Wie vom Donner gerührt starre ich auf die wogenden Heerscharen, als mich eine Klauenhand packt und unsanft zurückzieht.
„Wir wollen doch keine unnötige Aufmerksamkeit erregen.“ zischelt der Abishai. Noch völlig betäubt von dem Anblick stolpere ich den anderen hinterher, die sich bereits aufmachen, diesen ungastlichen Ort zu verlassen. Oinos, fährt es mir durch den Kopf, die erste Unterebene der Grauen Einöde. Schauplatz des seit Äonen tobenden Blutkriegs, in dem sich die Scheusale gegenseitig scharenweise abschlachten.

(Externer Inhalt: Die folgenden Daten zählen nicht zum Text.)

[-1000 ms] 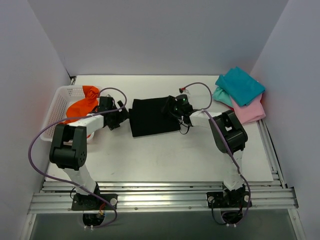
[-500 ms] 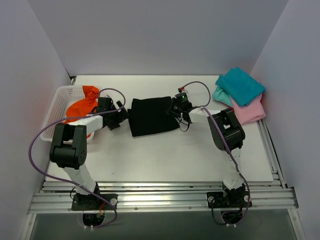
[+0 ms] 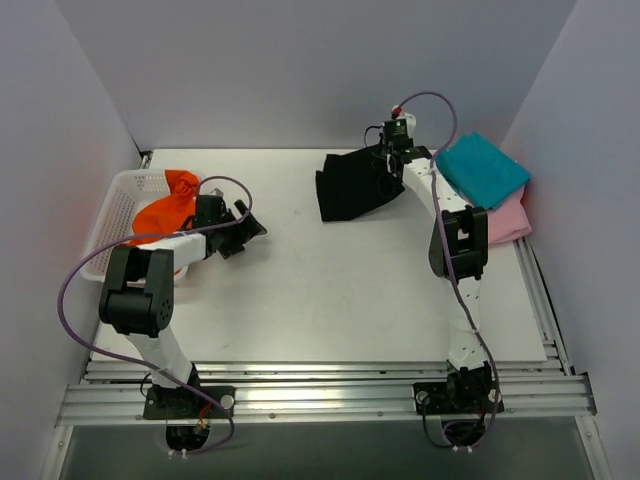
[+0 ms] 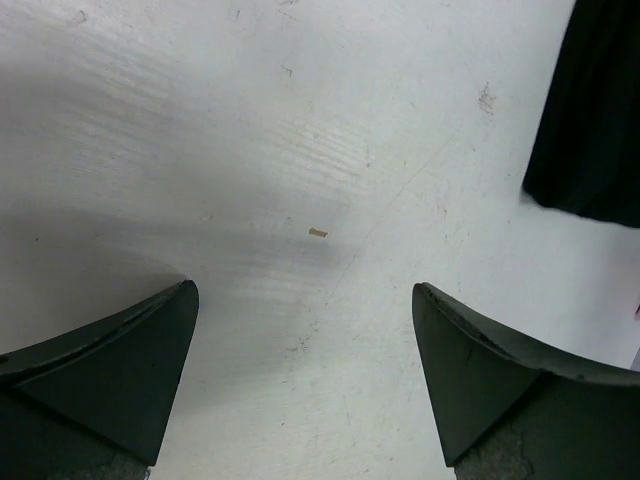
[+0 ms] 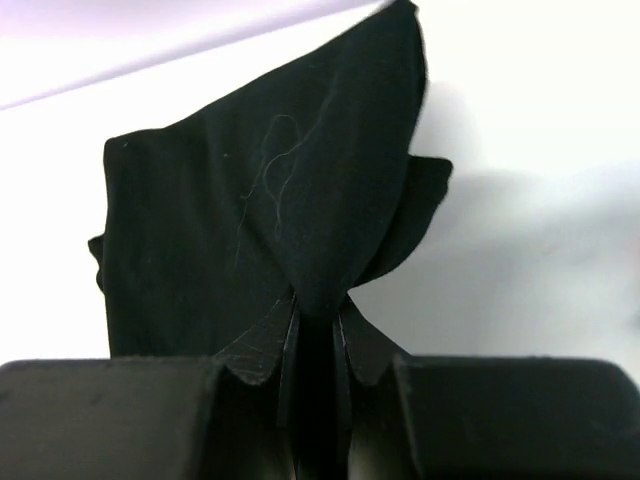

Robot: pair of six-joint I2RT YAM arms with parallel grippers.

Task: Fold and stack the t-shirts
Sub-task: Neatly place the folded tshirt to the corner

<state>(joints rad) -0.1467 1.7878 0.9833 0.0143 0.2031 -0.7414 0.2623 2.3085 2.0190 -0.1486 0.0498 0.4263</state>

Eilig schreiten wir durch die ruinierte Abtei, nur fort von dieser tristen Heimstätte der Hoffnungslosigkeit und der Verzweiflung. Durch einen maroden Torbogen gelangen wir zurück in die Torstadt Sigil und folgen Artur schnurstracks in sein Haus.
Eine eigenartige Prozession sind wir: Artur, schwer gerüstet in seinem goldenen Panzer, Furgas mit Dorn, und dann wir anderen sieben Gestalten - im Nachthemd.